Mauritania has signed a framework agreement with Germany’s Möhring Energie Group to develop a major green hydrogen and green ammonia project. The deal was formalized on Tuesday, November 18, in Nouakchott by Energy Minister Mohamed Ould Khaled and company founder Sascha Möhring, with representatives from the German government and the European Union present.
The project, known as NAYRAH, will be built in phases. The initial phase will add up to 1 gigawatt (GW) of power capacity, enough to produce around 140,000 tons of green hydrogen and 400,000 tons of green ammonia each year. All output is intended for export to Europe, with production expected to start in 2029.

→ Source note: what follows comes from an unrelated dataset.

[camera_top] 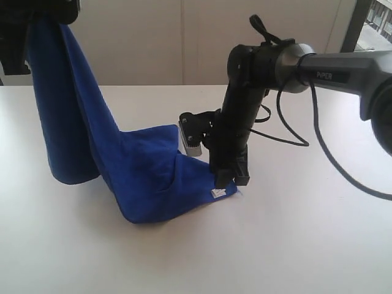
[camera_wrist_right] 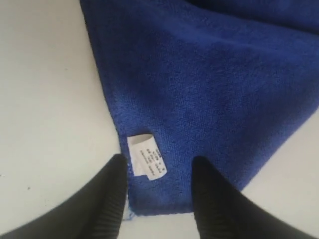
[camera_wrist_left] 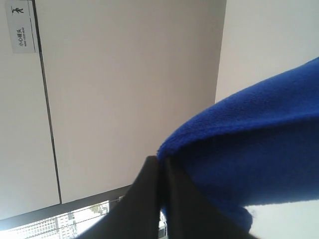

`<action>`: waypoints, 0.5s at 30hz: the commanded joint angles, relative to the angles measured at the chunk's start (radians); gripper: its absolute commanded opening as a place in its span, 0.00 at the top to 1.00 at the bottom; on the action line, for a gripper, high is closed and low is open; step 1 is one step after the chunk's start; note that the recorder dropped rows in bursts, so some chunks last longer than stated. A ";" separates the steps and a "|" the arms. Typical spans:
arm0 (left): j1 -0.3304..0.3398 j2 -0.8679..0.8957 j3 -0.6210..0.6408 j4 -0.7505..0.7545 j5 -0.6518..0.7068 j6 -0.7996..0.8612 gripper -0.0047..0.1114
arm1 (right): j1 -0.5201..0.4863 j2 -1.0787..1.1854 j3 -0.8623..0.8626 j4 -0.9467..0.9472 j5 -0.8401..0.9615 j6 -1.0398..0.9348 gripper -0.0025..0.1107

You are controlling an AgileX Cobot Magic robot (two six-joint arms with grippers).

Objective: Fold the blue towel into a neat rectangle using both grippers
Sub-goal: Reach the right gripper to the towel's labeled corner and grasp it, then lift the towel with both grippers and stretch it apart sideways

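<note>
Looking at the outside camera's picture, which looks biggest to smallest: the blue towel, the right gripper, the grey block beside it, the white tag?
1. blue towel, by far the largest.
2. right gripper and grey block: they look close in size, so I won't rank them.
3. white tag, the smallest.

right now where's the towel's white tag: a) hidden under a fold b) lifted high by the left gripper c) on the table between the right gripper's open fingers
c: the white tag lies on a corner of the blue towel, between the spread jaws of the right gripper.
</note>
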 commanded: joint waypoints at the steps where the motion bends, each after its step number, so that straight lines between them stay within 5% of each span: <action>1: 0.000 -0.010 -0.008 -0.002 0.001 -0.010 0.96 | -0.003 0.028 -0.006 0.000 -0.005 -0.050 0.60; 15: 0.000 -0.010 -0.008 -0.004 0.004 -0.010 0.96 | -0.003 0.064 -0.006 -0.023 -0.034 -0.050 0.62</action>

This is the first German project governed by Mauritania’s new green-hydrogen regulatory framework. Authorities say it strengthens the country’s ambition to become a regional clean-energy hub by tapping strong wind and solar resources and broadening the economic base beyond mining.
Mauritania’s green-hydrogen sector has been gaining traction. Earlier in November, GreenGo Energy and S.E.T. Select Energy GmbH announced a partnership to co-develop the Megaton Moon project and arrange offtake for its future production. These moves indicate that momentum is building despite uncertainty over how quickly global demand for green hydrogen will materialize.
The NAYRAH project also fits into Mauritania’s National Low-Carbon Hydrogen Roadmap, which estimates the country’s theoretical potential at 20.1 million tons per year. The roadmap notes that using just 5 percent of coastal land for wind and solar infrastructure could unlock as much as 12 million tons of annual green-hydrogen production.